→ **Your instructions**
Restate the whole of the data below word for word, skipping the images.

→ **Collected material**
========
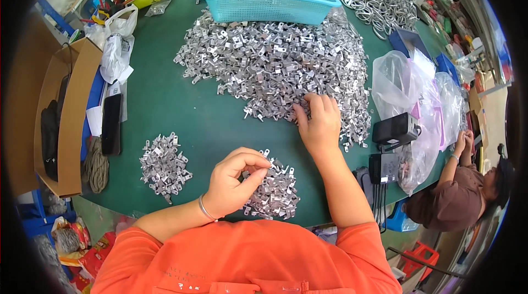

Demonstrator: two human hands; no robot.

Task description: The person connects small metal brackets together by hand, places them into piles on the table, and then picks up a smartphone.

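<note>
My left hand point(234, 181), with a bracelet at the wrist, is closed in a pinch over the near small pile of metal brackets point(275, 195). A small metal bracket point(265, 153) shows at its fingertips. Farther forward, my right hand point(320, 126) reaches to the near edge of a large heap of silvery metal brackets point(264, 60). Its thumb is apart from its forefinger, both touching loose pieces; I see nothing held there. To the left lies another small pile of brackets point(165, 166) on the green table point(154, 96).
A turquoise basket point(269, 8) stands behind the heap. Metal rings point(379, 3) lie at the far right. Plastic bags point(396, 82) and a black box-shaped device point(395, 129) line the right side. An open cardboard box point(74, 118) stands left. A co-worker point(456, 195) sits at right.
</note>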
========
→ **Answer section**
Demonstrator: two human hands; no robot.

Task description: The person connects small metal brackets together by hand, places them into piles on the table, and then picks up a smartphone.

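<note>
My left hand point(234, 181), with a bracelet at the wrist, is closed in a pinch over the near small pile of metal brackets point(275, 195). A small metal bracket point(265, 153) shows at its fingertips. Farther forward, my right hand point(320, 126) reaches to the near edge of a large heap of silvery metal brackets point(264, 60). Its thumb is apart from its forefinger, both touching loose pieces; I see nothing held there. To the left lies another small pile of brackets point(165, 166) on the green table point(154, 96).
A turquoise basket point(269, 8) stands behind the heap. Metal rings point(379, 3) lie at the far right. Plastic bags point(396, 82) and a black box-shaped device point(395, 129) line the right side. An open cardboard box point(74, 118) stands left. A co-worker point(456, 195) sits at right.
</note>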

Work on this exercise is finished.